> [ACTIVITY]: Up to and including the line that contains "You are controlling", reproduce every line exactly, beginning with the first line below.

> [INFORMATION PROVIDED]:
>>>>

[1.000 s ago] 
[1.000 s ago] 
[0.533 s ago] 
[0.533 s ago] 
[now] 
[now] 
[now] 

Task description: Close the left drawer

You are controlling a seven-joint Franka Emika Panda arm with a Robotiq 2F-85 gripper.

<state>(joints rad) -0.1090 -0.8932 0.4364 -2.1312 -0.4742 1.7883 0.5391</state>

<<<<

> [ANSWER SPACE]:
[1.000 s ago] 
[1.000 s ago] 
[0.533 s ago] 
[0.533 s ago] 
[now] 
[now] 
[now] 

Task description: Close the left drawer

You are controlling a seven-joint Franka Emika Panda arm with a Robotiq 2F-85 gripper.

This output completes the exercise.